Come Cgil e come Inca, abbiamo chiesto al ministro del Lavoro di prevedere un prolungamento di tale opzione anche dopo il 2015, perché, anche se penalizzante sul piano economico, è rimasta l’unica possibilità di uscita anticipata. Non solo. Al ministro Poletti e al presidente Renzi abbiamo sottoposto la necessità di arrivare a una soluzione strutturale per gli oltre 50.000 esodati che non sono riusciti a rientrare nelle 6 leggi di salvaguardia varate dal 2012 a oggi; infine, una possibilità di uscita per i lavoratori precoci, che hanno cominciato a lavorare in giovane età e cioè prima dei 18 anni, che, con le regole attuali, dovranno maturare tantissimi anni di contributi prima della pensione.

Abbiamo presentato proposte anche per mitigare l’effetto dell’aumento dell’età anagrafica dovuto all’indice della speranza di vita sulle categorie dei lavoratori che fanno mestieri usuranti e faticosi, perché le statistiche ci dicono che non si è tutti uguali, il reddito e il tipo di lavoro svolto incidono notevolmente sulle possibilità di sopravvivenza, mentre – unitariamente con Cisl e Uil – abbiamo proposto che venga reinserita una possibilità di uscita anticipata dal lavoro con un mix tra età e contributi, senza eccessive penalizzazioni, che possa dare, attraverso una norma flessibile, una via d’uscita a coloro che per necessità o per scelta non sono più in grado di aspettare.

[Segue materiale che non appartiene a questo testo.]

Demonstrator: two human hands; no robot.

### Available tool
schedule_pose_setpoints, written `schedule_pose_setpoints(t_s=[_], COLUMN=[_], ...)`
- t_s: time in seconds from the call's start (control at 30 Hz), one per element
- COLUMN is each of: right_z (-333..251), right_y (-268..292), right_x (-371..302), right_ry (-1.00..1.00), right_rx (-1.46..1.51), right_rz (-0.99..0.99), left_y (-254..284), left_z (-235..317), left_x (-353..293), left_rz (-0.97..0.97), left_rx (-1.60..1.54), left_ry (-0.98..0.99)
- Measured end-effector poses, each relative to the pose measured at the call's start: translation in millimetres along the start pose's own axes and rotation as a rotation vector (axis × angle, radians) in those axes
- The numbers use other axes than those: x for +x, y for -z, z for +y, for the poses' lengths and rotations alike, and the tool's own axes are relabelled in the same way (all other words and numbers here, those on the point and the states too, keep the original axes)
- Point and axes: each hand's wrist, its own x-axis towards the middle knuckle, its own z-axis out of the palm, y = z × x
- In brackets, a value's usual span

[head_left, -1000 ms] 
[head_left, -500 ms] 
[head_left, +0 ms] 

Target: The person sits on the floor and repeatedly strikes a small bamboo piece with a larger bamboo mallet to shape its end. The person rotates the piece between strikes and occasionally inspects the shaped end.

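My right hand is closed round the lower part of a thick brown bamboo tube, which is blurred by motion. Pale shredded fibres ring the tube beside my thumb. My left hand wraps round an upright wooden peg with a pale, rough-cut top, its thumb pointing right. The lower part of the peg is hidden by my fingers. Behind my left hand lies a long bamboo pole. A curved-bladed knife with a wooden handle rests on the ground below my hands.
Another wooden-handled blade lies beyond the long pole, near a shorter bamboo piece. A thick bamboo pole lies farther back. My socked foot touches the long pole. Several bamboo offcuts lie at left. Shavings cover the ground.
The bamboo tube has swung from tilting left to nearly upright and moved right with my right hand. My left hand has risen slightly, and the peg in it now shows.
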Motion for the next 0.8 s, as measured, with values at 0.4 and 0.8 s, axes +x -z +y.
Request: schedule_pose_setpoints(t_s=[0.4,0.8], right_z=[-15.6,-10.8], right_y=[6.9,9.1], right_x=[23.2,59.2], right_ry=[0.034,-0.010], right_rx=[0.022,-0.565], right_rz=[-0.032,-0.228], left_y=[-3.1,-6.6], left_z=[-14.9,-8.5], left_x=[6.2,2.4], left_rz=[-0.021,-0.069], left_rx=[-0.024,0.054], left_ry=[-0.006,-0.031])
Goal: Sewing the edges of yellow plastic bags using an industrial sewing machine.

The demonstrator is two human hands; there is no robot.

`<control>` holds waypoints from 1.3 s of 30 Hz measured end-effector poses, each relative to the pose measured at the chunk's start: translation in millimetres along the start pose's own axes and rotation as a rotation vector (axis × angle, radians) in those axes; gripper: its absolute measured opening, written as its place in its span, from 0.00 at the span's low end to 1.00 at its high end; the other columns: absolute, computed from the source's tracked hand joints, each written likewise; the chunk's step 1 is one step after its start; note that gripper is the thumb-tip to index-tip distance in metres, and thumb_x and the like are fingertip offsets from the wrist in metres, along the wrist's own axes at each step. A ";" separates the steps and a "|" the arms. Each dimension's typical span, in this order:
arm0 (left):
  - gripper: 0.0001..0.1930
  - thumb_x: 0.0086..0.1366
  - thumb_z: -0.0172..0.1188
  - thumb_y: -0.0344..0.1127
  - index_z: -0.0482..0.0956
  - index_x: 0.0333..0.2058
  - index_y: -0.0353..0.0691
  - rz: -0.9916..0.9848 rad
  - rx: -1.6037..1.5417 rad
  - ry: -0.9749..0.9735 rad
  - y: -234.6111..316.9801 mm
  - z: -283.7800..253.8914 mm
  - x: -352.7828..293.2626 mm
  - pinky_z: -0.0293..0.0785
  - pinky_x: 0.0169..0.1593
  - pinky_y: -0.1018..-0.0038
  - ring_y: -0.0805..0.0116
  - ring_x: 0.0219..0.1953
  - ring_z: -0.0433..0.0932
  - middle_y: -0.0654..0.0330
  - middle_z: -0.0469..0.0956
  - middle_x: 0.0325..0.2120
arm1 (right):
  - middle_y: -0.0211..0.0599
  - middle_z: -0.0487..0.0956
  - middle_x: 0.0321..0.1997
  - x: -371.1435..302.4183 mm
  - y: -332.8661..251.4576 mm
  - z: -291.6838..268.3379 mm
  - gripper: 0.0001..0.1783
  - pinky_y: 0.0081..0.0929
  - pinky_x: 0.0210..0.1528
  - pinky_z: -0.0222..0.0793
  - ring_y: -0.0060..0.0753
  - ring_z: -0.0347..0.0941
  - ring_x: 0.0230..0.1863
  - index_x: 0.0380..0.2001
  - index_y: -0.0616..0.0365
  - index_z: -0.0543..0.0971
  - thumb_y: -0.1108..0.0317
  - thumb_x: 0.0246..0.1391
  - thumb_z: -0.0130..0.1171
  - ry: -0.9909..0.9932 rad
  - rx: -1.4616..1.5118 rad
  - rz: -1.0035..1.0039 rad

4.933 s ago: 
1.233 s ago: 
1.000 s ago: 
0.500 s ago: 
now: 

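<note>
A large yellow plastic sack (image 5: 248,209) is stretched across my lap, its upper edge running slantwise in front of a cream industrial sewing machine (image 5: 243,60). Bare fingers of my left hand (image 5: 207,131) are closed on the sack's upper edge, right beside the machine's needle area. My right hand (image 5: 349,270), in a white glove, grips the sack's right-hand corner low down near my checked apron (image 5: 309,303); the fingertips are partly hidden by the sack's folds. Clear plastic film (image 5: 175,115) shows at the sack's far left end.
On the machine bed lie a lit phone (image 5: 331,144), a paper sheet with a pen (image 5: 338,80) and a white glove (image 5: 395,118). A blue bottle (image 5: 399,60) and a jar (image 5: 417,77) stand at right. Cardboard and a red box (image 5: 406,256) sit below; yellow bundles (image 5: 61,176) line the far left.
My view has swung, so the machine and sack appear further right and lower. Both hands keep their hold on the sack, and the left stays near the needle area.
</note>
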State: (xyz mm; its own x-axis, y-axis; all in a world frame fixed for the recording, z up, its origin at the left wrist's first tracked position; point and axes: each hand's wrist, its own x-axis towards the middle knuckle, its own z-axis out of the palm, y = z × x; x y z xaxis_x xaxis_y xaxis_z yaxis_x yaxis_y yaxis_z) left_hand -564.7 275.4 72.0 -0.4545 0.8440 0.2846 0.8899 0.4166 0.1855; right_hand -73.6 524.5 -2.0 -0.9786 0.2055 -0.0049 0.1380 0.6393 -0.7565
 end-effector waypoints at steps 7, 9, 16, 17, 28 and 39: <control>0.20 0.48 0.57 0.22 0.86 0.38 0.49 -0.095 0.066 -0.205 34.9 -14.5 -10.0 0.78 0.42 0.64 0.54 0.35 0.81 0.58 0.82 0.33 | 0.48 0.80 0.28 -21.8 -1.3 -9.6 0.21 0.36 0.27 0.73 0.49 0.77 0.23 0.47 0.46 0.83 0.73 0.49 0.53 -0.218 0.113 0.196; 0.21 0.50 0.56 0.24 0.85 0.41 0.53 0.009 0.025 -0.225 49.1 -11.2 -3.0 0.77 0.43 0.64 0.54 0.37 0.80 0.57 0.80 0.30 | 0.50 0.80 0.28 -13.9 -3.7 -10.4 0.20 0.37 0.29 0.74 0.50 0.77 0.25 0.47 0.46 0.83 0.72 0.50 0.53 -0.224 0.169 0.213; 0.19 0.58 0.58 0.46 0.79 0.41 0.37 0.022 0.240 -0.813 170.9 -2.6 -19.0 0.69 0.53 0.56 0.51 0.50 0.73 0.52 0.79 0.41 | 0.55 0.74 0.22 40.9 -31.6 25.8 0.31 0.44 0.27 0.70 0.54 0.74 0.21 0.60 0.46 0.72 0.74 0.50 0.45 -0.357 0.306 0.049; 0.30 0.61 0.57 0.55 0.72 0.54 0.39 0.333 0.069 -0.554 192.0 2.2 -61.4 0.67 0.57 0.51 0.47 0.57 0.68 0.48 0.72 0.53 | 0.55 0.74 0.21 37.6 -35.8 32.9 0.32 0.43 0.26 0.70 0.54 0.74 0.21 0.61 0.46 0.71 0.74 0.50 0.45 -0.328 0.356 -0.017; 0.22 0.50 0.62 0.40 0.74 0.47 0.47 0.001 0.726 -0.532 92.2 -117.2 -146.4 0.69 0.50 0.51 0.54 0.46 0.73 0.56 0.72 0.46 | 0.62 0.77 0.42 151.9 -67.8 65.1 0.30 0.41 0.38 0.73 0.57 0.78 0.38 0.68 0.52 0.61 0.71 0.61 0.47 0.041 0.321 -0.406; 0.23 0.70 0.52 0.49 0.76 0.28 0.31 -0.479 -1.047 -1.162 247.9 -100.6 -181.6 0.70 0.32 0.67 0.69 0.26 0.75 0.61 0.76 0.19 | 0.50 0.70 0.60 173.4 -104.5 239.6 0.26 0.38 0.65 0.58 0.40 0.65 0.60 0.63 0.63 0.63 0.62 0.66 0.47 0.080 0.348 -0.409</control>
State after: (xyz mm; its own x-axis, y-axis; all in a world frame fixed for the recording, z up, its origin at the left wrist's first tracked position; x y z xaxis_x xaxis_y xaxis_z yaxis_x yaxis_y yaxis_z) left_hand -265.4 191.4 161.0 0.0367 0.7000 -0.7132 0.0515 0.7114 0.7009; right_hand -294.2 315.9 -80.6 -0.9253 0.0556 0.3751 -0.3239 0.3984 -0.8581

Dal governo e dal presidente dell’Inps si rincorrono voci sempre diverse e ipotesi in continuo cambiamento, che disorientano ancora di più i lavoratori e le lavoratrici e fanno temere anche ai pensionati l’introduzione di peggioramenti della loro condizione. Nelle prossime settimane partiranno i confronti con le organizzazioni sindacali e ci auguriamo che si vogliano trovare le risorse per rendere possibili i cambiamenti richiesti. Il patronato Inca ritiene più utile concentrare le risorse disponibili su pensioni e lavoro, che sono in grado di mettere in moto spinte sociali ed economiche positive, anziché su ennesime e poco risolutive modifiche alle tasse sulla casa.